Por Cláudio Telles
A sobra de arte busca conter em si o tempo. Desde as primeiras manifestações artísticas, as pinturas encrustadas nas paredes das cavernas pelos homens pré-históricos, o componente da apreensão do tempo através da reprodução da ação está demarcado como elemento de criação. Aos olhos do homem moderno a pintura rupestre se revela quase como histórias em quadrinhos, a dialética tempo e ação. Assim podem ser resumidas várias manifestações ao longo da história da arte, sobretudo o teatro, a literatura, mais recentemente o cinema, as próprias histórias em quadrinho e, no campo específico das artes plásticas, as performances.

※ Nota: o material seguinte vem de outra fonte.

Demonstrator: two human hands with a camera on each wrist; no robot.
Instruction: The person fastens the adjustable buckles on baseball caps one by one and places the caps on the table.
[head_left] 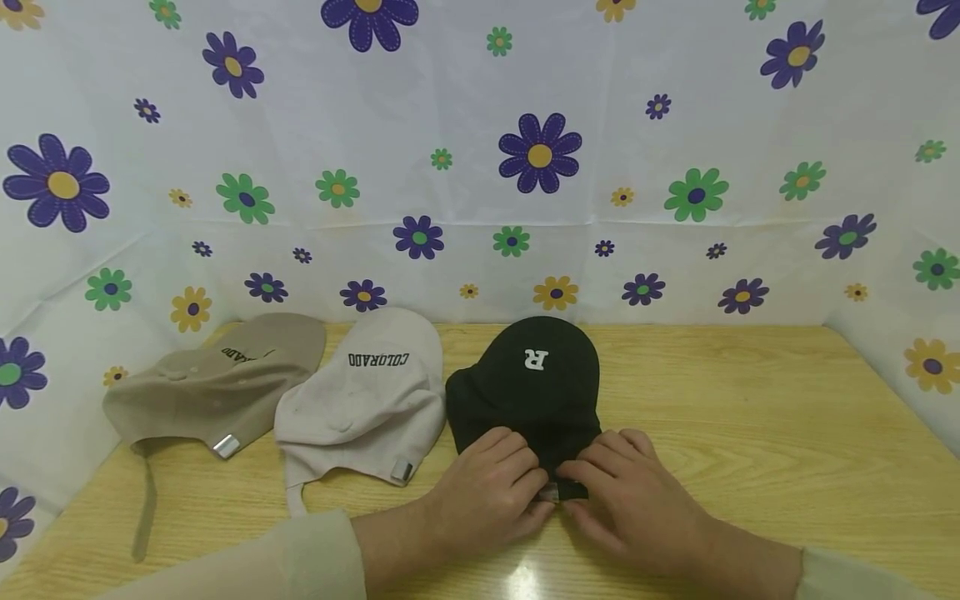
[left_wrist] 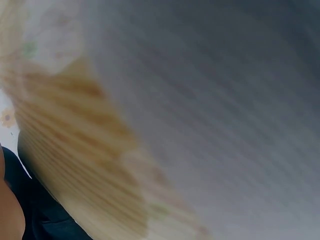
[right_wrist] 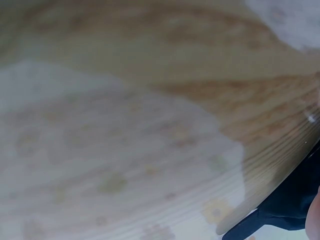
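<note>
While hands (head_left: 492,490) (head_left: 636,500) grip its strap (head_left: 575,490), the black cap (head_left: 528,392) points lengthwise away.

head — high, facing forward-down | wrist cams — close over the table (head_left: 750,400) | all three share it

- Three caps: a tan cap (head_left: 217,392) at the left of the frame, a pale cap (head_left: 375,404) left of centre, a black cap (head_left: 517,392) at the centre.
- Three metal clasps (head_left: 227,446), one on each cap.
- Two dangling straps (head_left: 145,508), both at the lower left.
- Two hands at lower centre: one left hand (head_left: 495,483), one right hand (head_left: 630,500).
- Two sleeves (head_left: 307,554), along the bottom edge.
- One wooden table (head_left: 750,417), across the lower half.
</note>
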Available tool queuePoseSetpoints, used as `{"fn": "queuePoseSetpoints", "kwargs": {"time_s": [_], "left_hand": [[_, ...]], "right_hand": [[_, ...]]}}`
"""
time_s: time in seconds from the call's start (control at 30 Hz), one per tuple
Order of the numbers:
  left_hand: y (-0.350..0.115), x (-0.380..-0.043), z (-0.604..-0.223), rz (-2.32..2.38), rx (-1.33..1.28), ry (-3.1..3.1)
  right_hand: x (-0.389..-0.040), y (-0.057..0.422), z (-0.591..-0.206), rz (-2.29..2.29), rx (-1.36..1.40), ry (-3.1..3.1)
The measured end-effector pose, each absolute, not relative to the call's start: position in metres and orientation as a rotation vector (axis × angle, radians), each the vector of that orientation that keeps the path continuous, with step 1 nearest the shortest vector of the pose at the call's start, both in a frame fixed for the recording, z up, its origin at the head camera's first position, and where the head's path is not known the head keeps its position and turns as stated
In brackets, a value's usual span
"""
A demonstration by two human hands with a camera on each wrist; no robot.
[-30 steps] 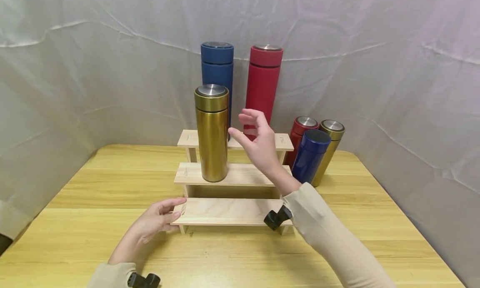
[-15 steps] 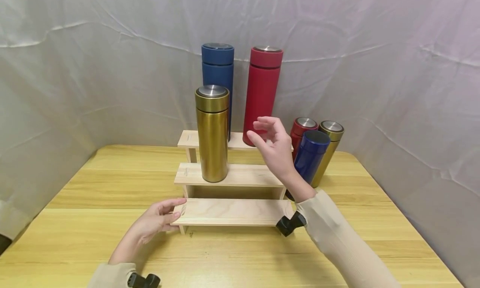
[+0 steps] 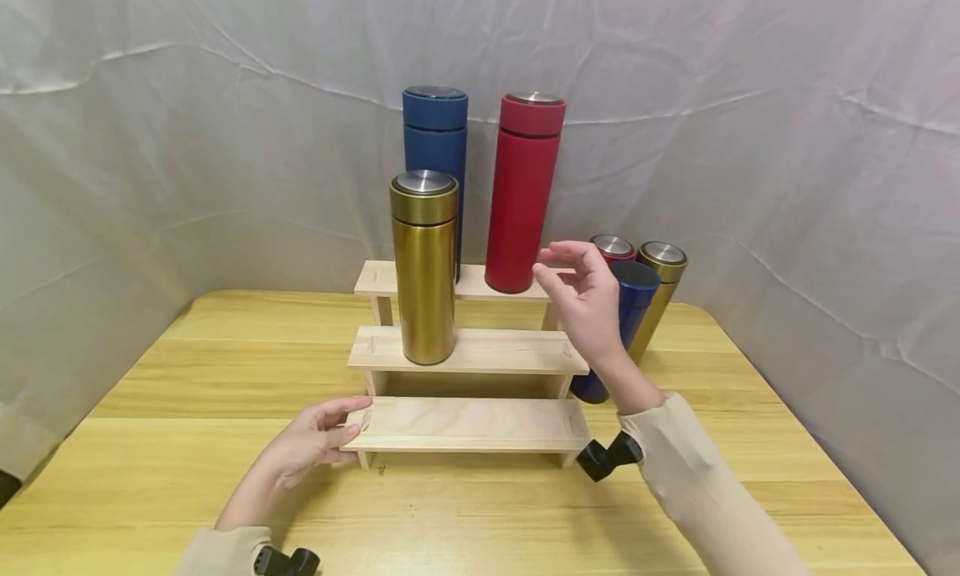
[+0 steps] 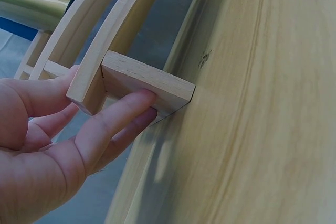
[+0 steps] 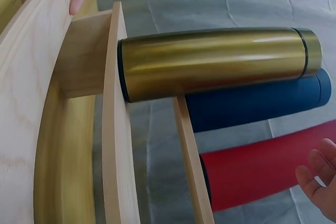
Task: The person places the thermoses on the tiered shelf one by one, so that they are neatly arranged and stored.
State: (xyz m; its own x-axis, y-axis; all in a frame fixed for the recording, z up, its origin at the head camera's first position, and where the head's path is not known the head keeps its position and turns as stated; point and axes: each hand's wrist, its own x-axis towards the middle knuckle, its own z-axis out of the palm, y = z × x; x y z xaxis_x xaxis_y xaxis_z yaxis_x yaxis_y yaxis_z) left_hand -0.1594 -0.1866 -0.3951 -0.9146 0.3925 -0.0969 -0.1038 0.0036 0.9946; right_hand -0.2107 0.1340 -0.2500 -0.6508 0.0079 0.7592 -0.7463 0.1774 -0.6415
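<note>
My left hand (image 3: 318, 438) holds the left end of the lowest step of a pale wooden three-step stand (image 3: 465, 422); in the left wrist view its fingers lie against the board's end and the support leg (image 4: 152, 80). My right hand (image 3: 588, 305) is raised at the stand's right side, fingers loosely curved with nothing between them. Its fingertips are near the lower right side of a tall red thermos (image 3: 525, 201) on the top step. A gold thermos (image 3: 425, 284) stands upright on the middle step's left part, partly covering a blue thermos (image 3: 435, 134) on the top step.
Right of the stand, behind my right hand and forearm, a dark blue thermos (image 3: 636, 284), a gold thermos (image 3: 663, 263) and a smaller red one (image 3: 611, 246) stand close together on the wooden table (image 3: 450, 518). A grey cloth (image 3: 300, 142) hangs behind.
My right hand has drawn away from beside the gold thermos, moving right and slightly down past the red thermos. My left hand stays at the stand's end.
</note>
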Motion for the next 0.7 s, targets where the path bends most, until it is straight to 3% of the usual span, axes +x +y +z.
{"fn": "queuePoseSetpoints", "kwargs": {"time_s": [0.7], "left_hand": [[-0.187, -0.159, -0.396, 1.986, 0.304, 1.929]], "right_hand": [[-0.201, 0.180, -0.269, 1.601, 0.593, -1.745]]}}
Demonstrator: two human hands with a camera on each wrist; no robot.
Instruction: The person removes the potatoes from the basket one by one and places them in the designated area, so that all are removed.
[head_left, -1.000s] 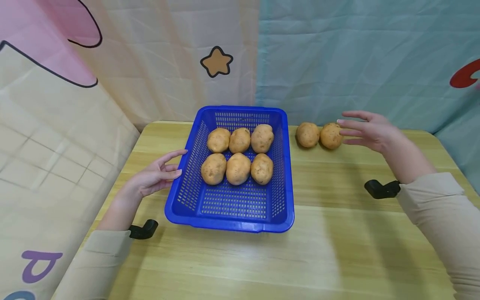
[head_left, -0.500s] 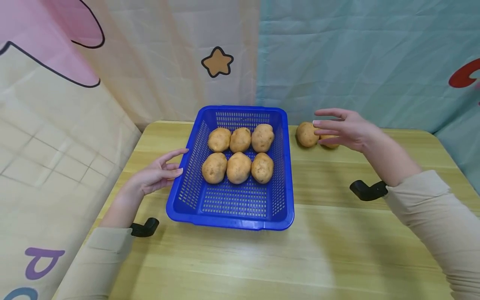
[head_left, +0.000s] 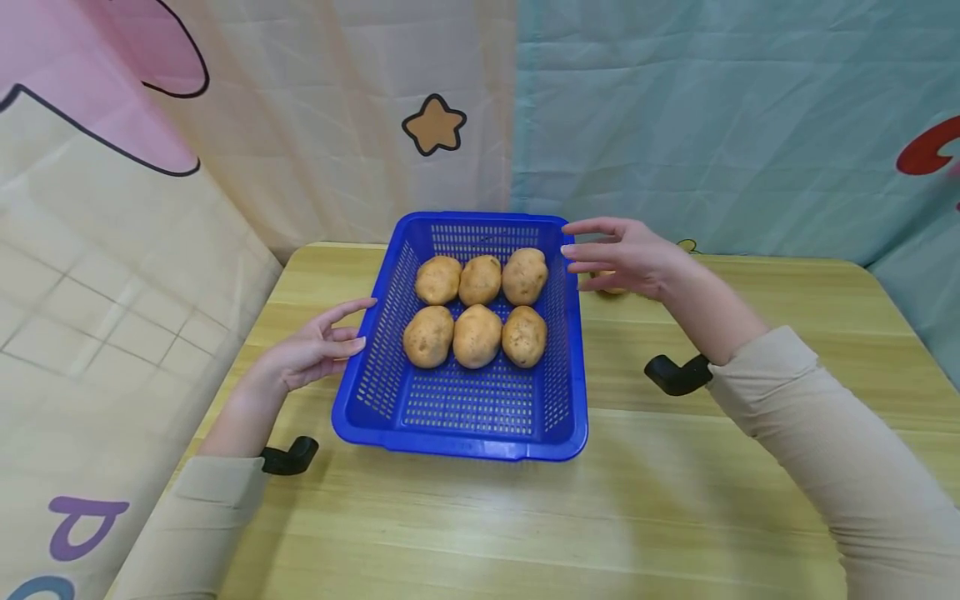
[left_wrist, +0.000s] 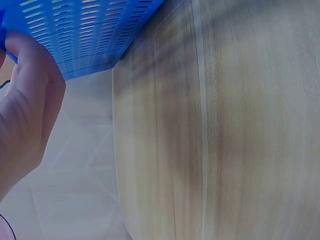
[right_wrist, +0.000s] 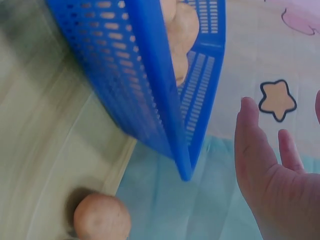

A obra e arte busca conter em si o espaço. Na tridimensionalidade proposta pela escultura e pela arquitetura clássica grega temos como elemento preponderante as relações do homem com o domínio estético sobre o espaço. É a luta para conter, superfície planar, o espaço que leva o artista na Renascença a conceber a perspectiva e com sua aplicação possuir o poder de representar no quadro a natureza. A percepção da totalidade espacial é um desafio aos sentidos humanos e dado como referencial para a arte. É esse o desafio que levou os artistas plásticos contemporâneos a desenvolver, e colocar em igualdade com as outras manifestações, a categoria instalação.
A nível plástico é uma justaposição de performance e instalação o que nos propõe os irmãos Adriano e Fernando Guimarães em sua encenação da tragédia shakespeariana Macbeth. É com os elementos dessas duas manifestações contemporâneas que eles buscam trabalham para trazer as nós as emoções possíveis existentes no texto do autor. Os atores, as falas e a música estão ali para nos revelar o tempo. O cenário, a iluminação e de novo a música, para nos revelar o espaço.
Ao atravessar a porta do Nepomuceno para assistir a peça, é imediata a percepção de ser estar enfrentando uma nova situação. O público é tirado de seu papel tradicional de apenas se dirigir aos seus lugares na platéia e se depara com a diferente realidade de estar ele próprio penetrando num espaço cênico, através da música, da iluminação em penumbra e da existência lateral esquerda do corredor de pequenos cenários de folhas secas que já permitem sensações. O espetáculo se inicia pelo crescendo da luz no palco através de um contínuo ato dos artistas de ascender velas, que as dezenas são parte do cenário, enquanto a luz da platéia diminui paralelamente. Desta sutil maneira, o campo da ação que estava com os expectadores que entravam passam para a atuação dos atores.
A aparição da luz no cenário corresponde à descoberta de que os personagens estão literalmente presos dentro de uma caixa – mais uma vez a questão do espaço. Nas laterais e no seu fundo esta caixa é feita chapas de aço oxidado – mais uma vez a questão do tempo. Na frente ela é feita de uma fina malha que perturba os sentidos em múltiplos aspectos. A percepção da luz pelo expectador se dá através desta malha e visualmente remete à retícula gráfica. É essa leve película que tisicamente nos separa da ação. Ela tem o poder de ressaltar e amortecer, é mais um elemento que causa estranheza e propõe questões.
O ferro das chapas sem completa no elemento cênico, cadeiras e mesas também de ferro, e nos ramos de folhas secas presas no canto e depois espalhados no espaço magistral de Lady Macbeth. Esses elementos nos levam ao lugar de ação que é a Escócia da Idade Média e, pelo seu desenho e pela utilização do material, levam sobretudo ao lugar de encenação que é um palco do final do século XX.
As velas acesas são outro elemento recheado de significados. Elas estão ali com função de participar não somente como fonte de luz, mas como referencial físico do correr do tempo. Estão ali para fazer sentir o desgastar das emoções que possuem aqueles desesperados personagens que não se consegue entender bem. Essencialmente o que se é possível perceber é que tudo ali está para fornecer múltiplos sentidos ao sincopado dos excertos escolhidos pelos encenadores. Propositalmente as referências para o expectador deixam de percorrer um caminho linear e naturalista, passando o foco principal a ser a revelação das emoções que o texto possui. O espetáculo está a serviço da ação, mas se redimensiona servindo à arte no sentido de obrigar a reflexão sobre a abrangência do fazer artístico.
Publicado no Jornal de Brasília, Caderno 2, 25 de agosto de 1990.